NACHA’s 2021 rule: what does it mean for your business?

Companies that debit funds over the ACH network will soon be required to validate customer bank accounts. Find out how you can implement a solution.

Eric Morse is a product manager at Plaid. He is passionate about the future of payments in the US and around the world.

ACH is the backbone of the online payments system.

Americans sent or received more than $51 trillion in ACH payments in 2018, representing nearly 23 billion individual electronic transactions. That amounts to nearly 82% of the value of all US payments.

And with ACH transactions growing by double digits annually, there’s concern that these transactions could become a vector for fraud. That’s why NACHA, the organization that administers the Automated Clearing House (ACH) payment system, is pushing for stronger anti-fraud controls, including a new rule requiring account validation.

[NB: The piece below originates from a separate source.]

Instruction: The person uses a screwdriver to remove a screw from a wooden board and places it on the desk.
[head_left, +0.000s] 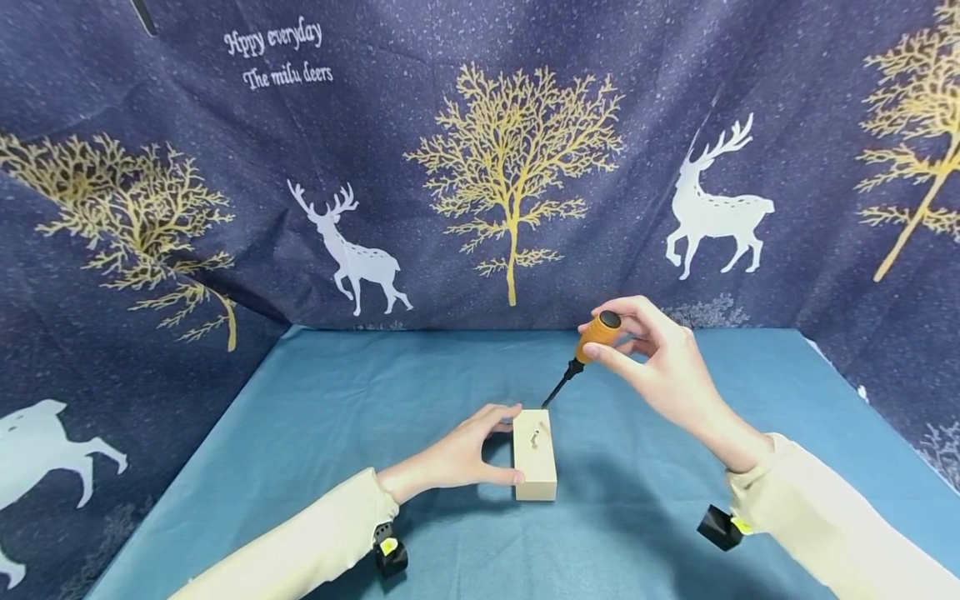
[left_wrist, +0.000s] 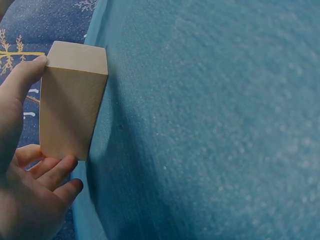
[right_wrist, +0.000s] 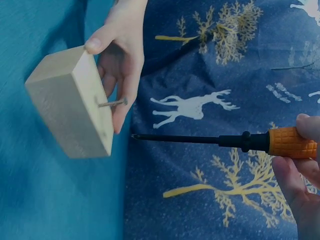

In this article, we’ll answer the following questions:

  • Are your payments compliant? 👮
  • How can you validate user bank accounts? 🔎
  • Which validation tool should you choose? 🛠️
  • Why is NACHA addressing this issue? 👪

Are your payments compliant?

Under the new rule, the way many firms have handled ACH payments in the past will no longer be compliant.

Beginning in March 2021, NACHA will implement a new rule requiring businesses that debit funds via ACH for online orders to implement enhanced fraud detection. Specifically, the organization will require such businesses to include, at a minimum, “account validation” as part of a “commercially reasonable fraudulent transaction detection system.”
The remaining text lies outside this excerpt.